Biennale : l’événement Pina Bausch

DANSE - Un an après sa mort, la Biennale de la Danse accueille Nelken, pièce phare de l’œuvre de Pina Bausch qui nous embarque, au milieu de 15 000 œillets plantés au sol, vers la régression de l’adulte et le pouvoir dissimulé. L’occasion de voir et revoir la puissance d’un langage chorégraphique jamais égalé !

« Pina Bausch était un être d’une humanité exceptionnelle, sa mort m’a laissé un immense vide, je la sens encore plus présente qu’avant. Elle a influencé toute une génération d’artistes, de danseurs, chorégraphes, metteurs en scène, plasticiens et cinéastes. Mais surtout, avant elle, les danseurs n’étaient que des corps qui bougeaient, elle leur a donné une véritable identité ». Rencontré à Avignon cet été, Alain Platel en digne héritier de la chorégraphe, aurait-il ainsi résumé ce que nous ressentons tous ? Créée en 1982, Nelken frappe encore les imaginaires avec ce champ d’œillets, véritable jardin d’Eden, paradis perdu du bonheur, celui de l’enfance. Nelken, c’est la régression de l’adulte qui s’autorise avec le semblant de l’innocence à dépasser les limites de l’interdit.
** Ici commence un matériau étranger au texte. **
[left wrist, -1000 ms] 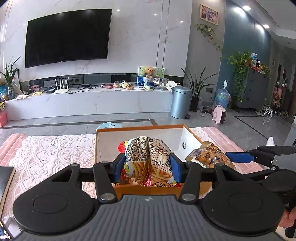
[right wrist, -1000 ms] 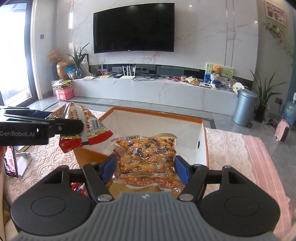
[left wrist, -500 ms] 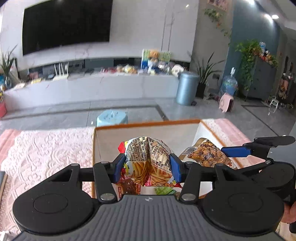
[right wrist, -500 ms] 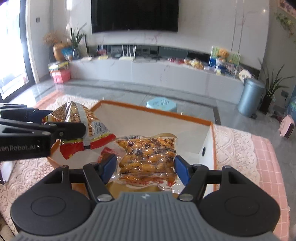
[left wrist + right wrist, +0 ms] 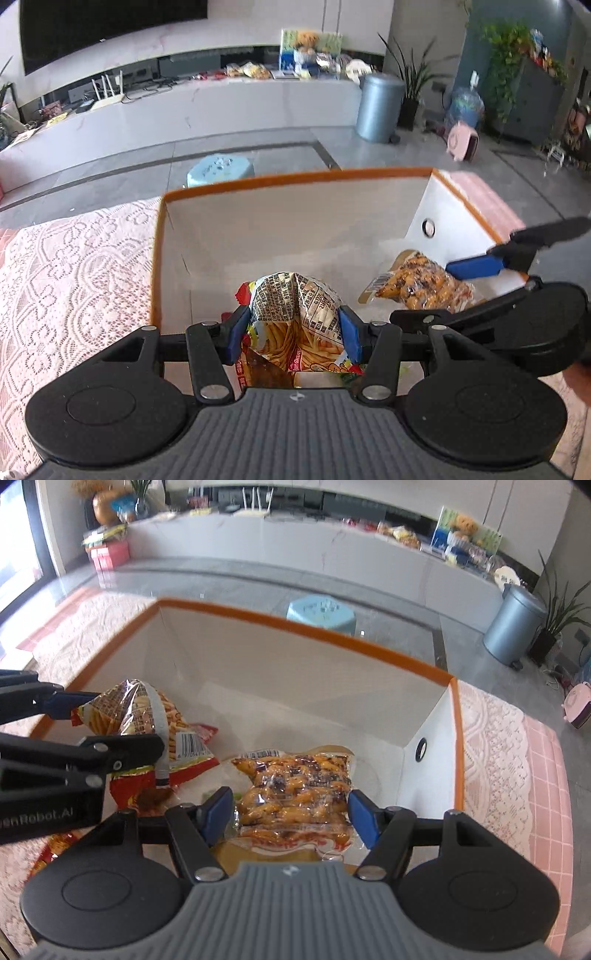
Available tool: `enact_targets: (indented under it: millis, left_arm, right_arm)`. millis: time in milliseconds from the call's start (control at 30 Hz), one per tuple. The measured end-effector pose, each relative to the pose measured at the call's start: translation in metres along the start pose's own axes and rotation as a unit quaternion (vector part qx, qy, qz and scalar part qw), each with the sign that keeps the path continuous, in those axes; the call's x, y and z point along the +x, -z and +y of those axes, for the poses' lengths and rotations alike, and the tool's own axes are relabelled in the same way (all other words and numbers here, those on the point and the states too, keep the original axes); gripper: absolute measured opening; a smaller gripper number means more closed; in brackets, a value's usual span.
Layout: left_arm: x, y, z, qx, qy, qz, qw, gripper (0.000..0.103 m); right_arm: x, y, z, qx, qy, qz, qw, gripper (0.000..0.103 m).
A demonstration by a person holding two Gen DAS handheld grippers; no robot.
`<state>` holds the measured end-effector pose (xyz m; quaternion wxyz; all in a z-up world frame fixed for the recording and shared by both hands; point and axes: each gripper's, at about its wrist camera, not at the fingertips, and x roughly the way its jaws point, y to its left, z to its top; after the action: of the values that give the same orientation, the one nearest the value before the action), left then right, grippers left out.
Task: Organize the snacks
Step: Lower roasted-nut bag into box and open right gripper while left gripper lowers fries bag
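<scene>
Over orange-rimmed box (image 5: pixel 295 173): left tongs (image 5: pixel 293 332) grip fries bag (image 5: pixel 295 317); right tongs (image 5: pixel 291 812) grip vacuum-packed snack (image 5: pixel 295 794).

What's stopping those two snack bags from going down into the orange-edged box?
Nothing visible. The fries bag in the left gripper and the clear packet in the right gripper hang over the open box.

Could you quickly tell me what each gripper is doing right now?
Left gripper: shut on the fries bag.
Right gripper: shut on the clear snack pack.
</scene>
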<state>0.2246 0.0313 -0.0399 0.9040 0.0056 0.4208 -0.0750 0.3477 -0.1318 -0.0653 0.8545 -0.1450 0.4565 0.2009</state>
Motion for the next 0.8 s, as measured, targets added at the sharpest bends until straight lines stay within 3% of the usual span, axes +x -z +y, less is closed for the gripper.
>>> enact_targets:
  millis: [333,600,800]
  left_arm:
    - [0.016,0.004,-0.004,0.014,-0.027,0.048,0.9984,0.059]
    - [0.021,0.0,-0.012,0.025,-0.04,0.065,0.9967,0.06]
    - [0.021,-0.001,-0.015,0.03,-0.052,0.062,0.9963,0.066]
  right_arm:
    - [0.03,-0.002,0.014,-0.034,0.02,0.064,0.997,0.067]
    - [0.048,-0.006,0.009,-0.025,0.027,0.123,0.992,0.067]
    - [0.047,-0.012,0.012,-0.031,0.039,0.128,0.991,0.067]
On se souvient de cette scène où les danseurs, un gobelet dans chaque main, déversaient le contenu de l’un à l’autre en racontant l’œil malicieux où et comment ils adoraient pisser. Jeux de gamins, de séduction, de souvenirs, celui d’une mère que l’on devine par exemple dans cette scène où trois hommes costauds, vêtus de robes du soir dégrafées emmènent la danse sur le terrain des culbutes.

Mais derrière la délicatesse des œillets, il y a aussi des chiens-loups transformant le jeu et la légèreté en désirs de pouvoir, de domination, ravageant de leur brutalité ce champ fleuri. En faisant exploser les apparences, les lieux enfouis ou obscurs de nos vies, cette pièce est encore la preuve qu’il y a eu un avant et un après Pina Bausch. Et c’est en donnant justement une identité à ses danseurs – ne les laissant représenter que ce qu’ils sont et non pas des personnages de théâtre - que son langage a bouleversé l’écriture de la danse, donnant naissance au Tanztheater (Danse-Théâtre), ni théâtre, ni danse mais un entre deux. Car son fondement était de chercher la création et l’émotion dans la vie quotidienne et ses gestes, en utilisant le vécu de ses interprètes, souvent à partir d’improvisations et de questions posées. Pina Bausch a rompu avec le principe de narration linéaire d’une oeuvre pour nous proposer des spectacles montés avec des successions de scènes sans logique apparente, des mouvements répétés à l’envi démontrant toute la violence qu’il peut y avoir entre un homme et une femme, l’absurdité d’une situation, les fracas de l’individu ou le chaos d’une société. Elle nous a transpercés de toutes ces histoires retrouvées qui savent utiliser l’étirement du temps ou l’abondance de petits gestes triturant l’humour ou la folie, avec des corps qui s’aiment ou se font mal. En nous embarquant avec elle dans d’immenses fresques humaines, Pina Bausch a su dire ce que nous étions incapables de dire.

Nelken de Pina Bausch, du 15 au 20 septembre, à l’Opéra de Lyon.